What's Driving This Growth

As a centrally planned economy, China’s government has placed a number of tight restrictions on the practices of its financial institutions such as banks. These restrictions include not being allowed to lend to businesses that operate in high-risk sectors and not being able to exceed a loan to deposit ratio of 75%.

In addition, up until recently, Chinese regulators once stipulated a ceiling and floor on the interest rates that banks could choose to pay their depositors and charge their borrowers. The Chinese government has begun to implement interest rate liberalization policies however as CLSA explains the reform is moving at a slow pace.
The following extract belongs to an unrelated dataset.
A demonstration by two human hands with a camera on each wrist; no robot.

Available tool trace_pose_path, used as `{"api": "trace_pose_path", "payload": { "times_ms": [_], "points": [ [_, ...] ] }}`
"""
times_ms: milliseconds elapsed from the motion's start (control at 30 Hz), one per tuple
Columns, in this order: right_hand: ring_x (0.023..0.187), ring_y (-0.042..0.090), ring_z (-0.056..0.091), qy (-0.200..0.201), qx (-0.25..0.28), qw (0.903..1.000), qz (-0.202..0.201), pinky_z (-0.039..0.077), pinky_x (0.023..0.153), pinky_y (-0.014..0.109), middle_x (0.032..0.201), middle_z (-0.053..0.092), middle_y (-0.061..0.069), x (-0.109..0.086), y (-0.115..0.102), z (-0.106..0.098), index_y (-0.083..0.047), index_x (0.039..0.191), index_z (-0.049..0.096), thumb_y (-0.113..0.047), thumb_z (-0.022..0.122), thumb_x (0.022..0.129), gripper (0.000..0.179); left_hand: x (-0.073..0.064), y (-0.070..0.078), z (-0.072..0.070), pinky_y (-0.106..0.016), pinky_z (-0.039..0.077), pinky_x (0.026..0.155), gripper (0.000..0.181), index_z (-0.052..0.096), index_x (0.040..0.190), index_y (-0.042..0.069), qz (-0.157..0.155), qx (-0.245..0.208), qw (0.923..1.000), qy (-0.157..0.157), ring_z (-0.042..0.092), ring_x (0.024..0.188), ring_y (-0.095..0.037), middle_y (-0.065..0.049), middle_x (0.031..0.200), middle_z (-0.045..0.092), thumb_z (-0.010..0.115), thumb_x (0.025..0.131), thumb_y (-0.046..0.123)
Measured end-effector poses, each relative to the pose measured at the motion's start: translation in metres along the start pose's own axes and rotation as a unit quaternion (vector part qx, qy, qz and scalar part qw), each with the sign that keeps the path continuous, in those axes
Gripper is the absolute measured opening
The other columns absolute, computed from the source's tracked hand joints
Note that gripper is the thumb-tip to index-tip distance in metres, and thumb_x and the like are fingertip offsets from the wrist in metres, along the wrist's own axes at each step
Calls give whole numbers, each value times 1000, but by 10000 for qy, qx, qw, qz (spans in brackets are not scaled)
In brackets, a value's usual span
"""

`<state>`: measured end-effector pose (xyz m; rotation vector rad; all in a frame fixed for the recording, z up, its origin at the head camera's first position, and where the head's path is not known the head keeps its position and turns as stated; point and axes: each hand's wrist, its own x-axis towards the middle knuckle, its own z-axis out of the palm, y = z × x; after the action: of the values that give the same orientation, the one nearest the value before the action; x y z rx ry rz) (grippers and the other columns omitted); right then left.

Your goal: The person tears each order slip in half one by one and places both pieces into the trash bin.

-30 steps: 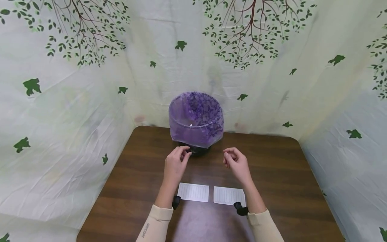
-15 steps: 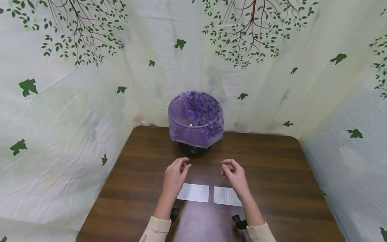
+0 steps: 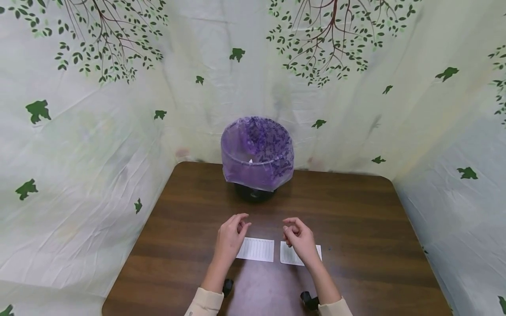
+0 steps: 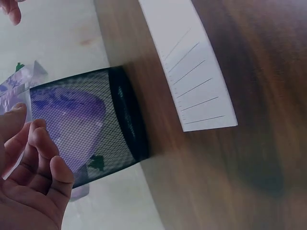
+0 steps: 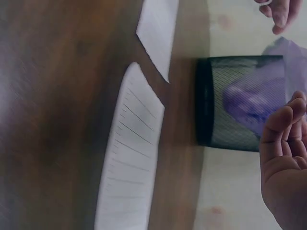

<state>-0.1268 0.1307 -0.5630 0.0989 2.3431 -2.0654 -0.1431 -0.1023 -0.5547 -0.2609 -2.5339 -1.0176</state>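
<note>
My left hand (image 3: 230,235) hovers above the table, fingers loosely bent, with nothing between thumb and fingertips. Level with it, my right hand (image 3: 299,239) is also held in the air, its fingers loosely curled and holding nothing. Under the left hand lies a white lined card (image 3: 258,250); a second lined card (image 3: 290,254) lies beside it, partly covered by the right hand. Beyond both hands stands a black mesh wastebasket (image 4: 115,139), lined with a purple patterned bag (image 3: 257,173) folded over its rim. A small white scrap (image 3: 251,161) shows inside the bag.
The brown wooden table (image 3: 348,210) has rounded far corners. A pale curtain (image 3: 197,109) printed with leaves and branches hangs behind it and at both sides. Black camera mounts (image 3: 308,300) are strapped at the wrists.
Both hands have drawn back from near the wastebasket toward the cards, and the right hand has shifted slightly left. The wastebasket and cards stay in place.
</note>
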Motion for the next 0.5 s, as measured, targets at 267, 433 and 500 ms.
{"api": "trace_pose_path", "payload": {
  "times_ms": [267, 433, 500],
  "points": [
    [59, 16, 56, -122, -233, 9995, 192, 49, 56, 24, 78, 67, 28, -7, 16, 18, 0, 123, 67, -4, 64, 102, 22, -13, -8, 7, -24, 53, 64, 22, 78, 112, 8, -271, 101, 9991, -320, 57, 68, -6, 2, 82, 68, 85, 91, 13],
    [57, 15, 54, -235, -129, 9994, 204, 49, 54, 25, 72, 67, 21, -8, 24, 26, 3, 122, 66, -2, 65, 100, 22, -19, -15, 12, -25, 51, 64, 22, 78, 111, 7, -304, 148, 9984, -444, 57, 68, -5, 3, 80, 66, 84, 91, 13],
    [56, 15, 54, -332, -108, 9992, 172, 49, 53, 24, 70, 66, 16, -8, 27, 29, 4, 123, 65, -2, 65, 100, 23, -23, -18, 15, -24, 49, 63, 22, 77, 111, 8, -303, 148, 9984, -459, 55, 67, -4, 5, 79, 66, 84, 91, 12]
  ]
}}
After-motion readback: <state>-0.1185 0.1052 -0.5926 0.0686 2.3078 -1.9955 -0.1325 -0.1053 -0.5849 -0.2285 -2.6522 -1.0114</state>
As a result of all of this, financial institutions have been looking at alternative and less regulated channels that they can use to lend money.

In CLSA’s report, Francis Cheung, one of the company’s analysts, stated, “... the key driver of [shadow financing] growth has been the banks circumventing regulations to protect their margins." (For related reading, see: Wells Fargo Faces Probe for Fake Accounts.)
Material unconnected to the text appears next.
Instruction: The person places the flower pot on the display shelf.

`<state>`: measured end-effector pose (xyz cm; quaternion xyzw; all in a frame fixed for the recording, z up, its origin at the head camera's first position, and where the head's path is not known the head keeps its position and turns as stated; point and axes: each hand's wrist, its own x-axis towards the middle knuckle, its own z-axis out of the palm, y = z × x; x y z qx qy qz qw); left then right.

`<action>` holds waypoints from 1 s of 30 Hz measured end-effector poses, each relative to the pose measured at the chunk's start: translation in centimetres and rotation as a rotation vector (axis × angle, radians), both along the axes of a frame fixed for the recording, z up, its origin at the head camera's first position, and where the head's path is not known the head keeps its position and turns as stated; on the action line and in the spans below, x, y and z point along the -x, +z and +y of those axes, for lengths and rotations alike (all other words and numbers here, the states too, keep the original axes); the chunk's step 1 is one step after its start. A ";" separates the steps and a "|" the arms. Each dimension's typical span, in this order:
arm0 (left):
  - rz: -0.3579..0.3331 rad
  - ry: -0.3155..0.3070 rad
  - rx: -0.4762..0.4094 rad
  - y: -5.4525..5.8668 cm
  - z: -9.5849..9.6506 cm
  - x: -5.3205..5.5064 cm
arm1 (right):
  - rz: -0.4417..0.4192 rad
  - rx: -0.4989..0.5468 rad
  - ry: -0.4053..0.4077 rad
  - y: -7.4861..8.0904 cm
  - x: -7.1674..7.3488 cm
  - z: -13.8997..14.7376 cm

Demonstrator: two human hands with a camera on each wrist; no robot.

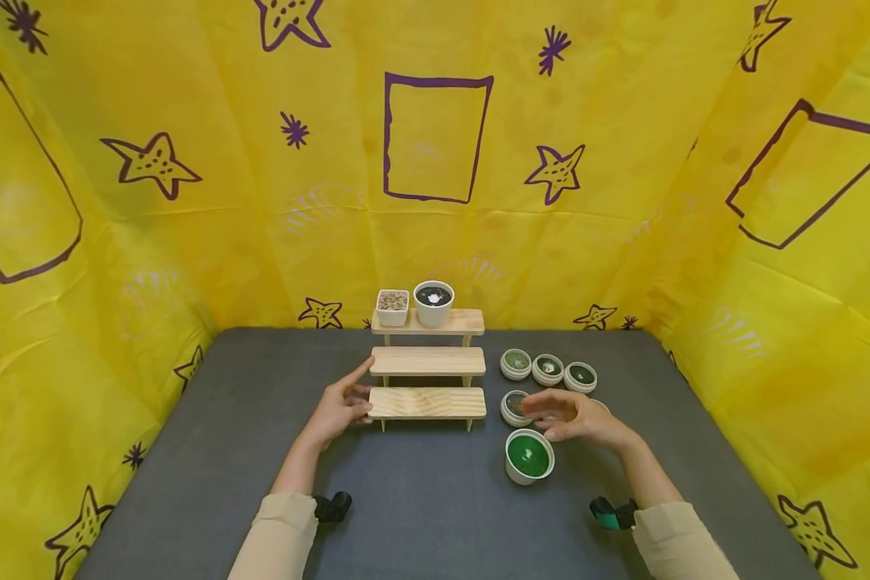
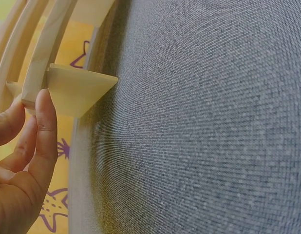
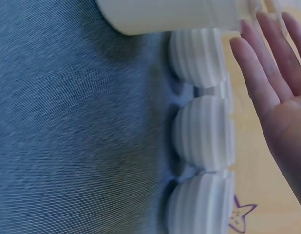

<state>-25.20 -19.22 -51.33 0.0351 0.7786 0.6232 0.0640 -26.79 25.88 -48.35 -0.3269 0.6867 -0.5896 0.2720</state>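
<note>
The left hand pinches the left end of the wooden stand at its bottom step, with a small gap between thumb and fingers. The stand sits near the table's back edge, close to the yellow cloth. A square pot and a dark-filled cup stand on its top step. The right hand is spread wide beside the green-filled cup; I cannot tell if it touches the rim. That cup stands on the grey table, right of the stand, with a gap between. Small round pots crowd behind it. Grey table spreads wide in front.
</note>
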 end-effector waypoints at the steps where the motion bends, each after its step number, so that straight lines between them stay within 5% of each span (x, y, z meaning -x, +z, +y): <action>1: -0.001 0.001 0.000 0.0 0.0 0.0 | -0.019 0.012 0.019 -0.2 0.0 0.1; 16: -0.005 -0.008 -0.007 0.0 0.0 -0.1 | -0.169 0.072 0.211 -3.8 0.4 1.8; 30: -0.004 -0.010 -0.007 -0.1 0.0 0.0 | -0.164 0.049 0.164 -4.9 -0.1 1.3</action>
Potential Threat to the Economy

CLSA’s report also noted that bank-related shadow financing could wipe out as much as $379 billion from the Chinese economy. The firm estimates that potential bad-debt losses stand at 3.7% of all money lent through shadow channels.

Another research paper published by CLSA earlier this year echoed the fact that China is currently experiencing a bad loan epidemic. According to the firm’s analysis, in 2015 between 15% to 19% of all outstanding credit in the country was classified as non-performing debt.